__Task requirements__:
Set down the data again in full, keeping every line exactly as it is.

[[ Data shown open ]]

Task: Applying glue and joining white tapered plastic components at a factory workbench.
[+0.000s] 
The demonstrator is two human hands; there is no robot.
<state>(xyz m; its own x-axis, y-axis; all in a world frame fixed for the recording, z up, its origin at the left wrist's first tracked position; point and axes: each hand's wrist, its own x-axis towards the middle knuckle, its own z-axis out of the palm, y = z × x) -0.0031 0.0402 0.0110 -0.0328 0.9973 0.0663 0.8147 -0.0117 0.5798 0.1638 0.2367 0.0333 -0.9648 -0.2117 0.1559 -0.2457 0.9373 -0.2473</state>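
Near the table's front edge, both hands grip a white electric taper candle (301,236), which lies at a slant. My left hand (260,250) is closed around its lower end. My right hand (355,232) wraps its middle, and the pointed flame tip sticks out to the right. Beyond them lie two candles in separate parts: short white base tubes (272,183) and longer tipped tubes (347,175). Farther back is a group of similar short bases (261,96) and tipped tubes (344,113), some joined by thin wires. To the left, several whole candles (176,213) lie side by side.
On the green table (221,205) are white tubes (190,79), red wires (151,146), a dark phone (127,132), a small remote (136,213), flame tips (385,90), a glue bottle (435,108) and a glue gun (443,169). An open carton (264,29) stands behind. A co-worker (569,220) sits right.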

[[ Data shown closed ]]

__Reply to the task__:
Task: Applying glue and joining white tapered plastic components at a factory workbench.
[+0.000s] 
The demonstrator is two human hands; there is no robot.
<state>(xyz m; its own x-axis, y-axis; all in a world frame fixed for the recording, z up, its origin at the left wrist's first tracked position; point and axes: each hand's wrist, its own x-axis towards the middle knuckle, its own z-axis out of the palm, y = z × x) -0.0031 0.0402 0.0110 -0.0328 0.9973 0.0663 0.8147 -0.0117 0.5798 0.1638 0.2367 0.0333 -0.9648 -0.2117 0.1559 -0.2457 0.9373 -0.2473</state>
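Near the table's front edge, both hands grip a white electric taper candle (301,236), which lies at a slant. My left hand (260,250) is closed around its lower end. My right hand (355,232) wraps its middle, and the pointed flame tip sticks out to the right. Beyond them lie two candles in separate parts: short white base tubes (272,183) and longer tipped tubes (347,175). Farther back is a group of similar short bases (261,96) and tipped tubes (344,113), some joined by thin wires. To the left, several whole candles (176,213) lie side by side.
On the green table (221,205) are white tubes (190,79), red wires (151,146), a dark phone (127,132), a small remote (136,213), flame tips (385,90), a glue bottle (435,108) and a glue gun (443,169). An open carton (264,29) stands behind. A co-worker (569,220) sits right.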

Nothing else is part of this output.